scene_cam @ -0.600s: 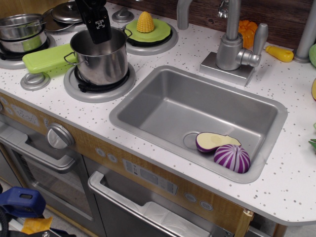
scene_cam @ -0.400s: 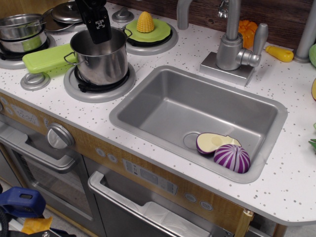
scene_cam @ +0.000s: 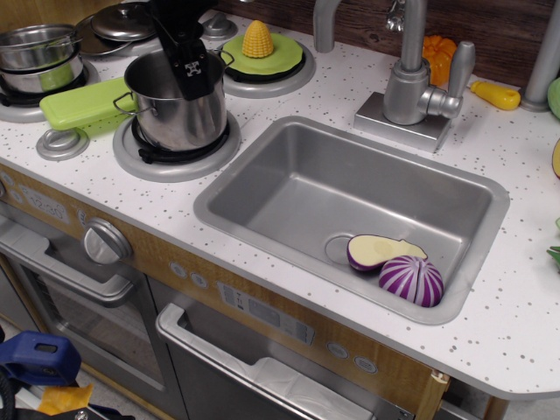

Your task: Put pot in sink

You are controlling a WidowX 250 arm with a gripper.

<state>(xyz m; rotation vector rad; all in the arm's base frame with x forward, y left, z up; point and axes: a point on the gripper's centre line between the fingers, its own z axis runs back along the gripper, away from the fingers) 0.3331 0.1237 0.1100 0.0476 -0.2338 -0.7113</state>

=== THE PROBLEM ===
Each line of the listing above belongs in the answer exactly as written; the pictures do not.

=== RESULT ===
scene_cam @ -0.600s: 
scene_cam @ -0.400s: 
scene_cam @ +0.000s: 

Your task: Put pot in sink

You are controlling a WidowX 250 arm with a gripper.

<state>(xyz m; rotation vector rad; all in the arm's base frame with x forward, y left, z up; point and axes: a point on the gripper's centre line between the fingers, its own z axis runs back along the gripper, away from the fingers) 0.3331 0.1237 0.1100 0.0476 -0.2338 -0.7113</state>

Nothing more belongs to this exercise.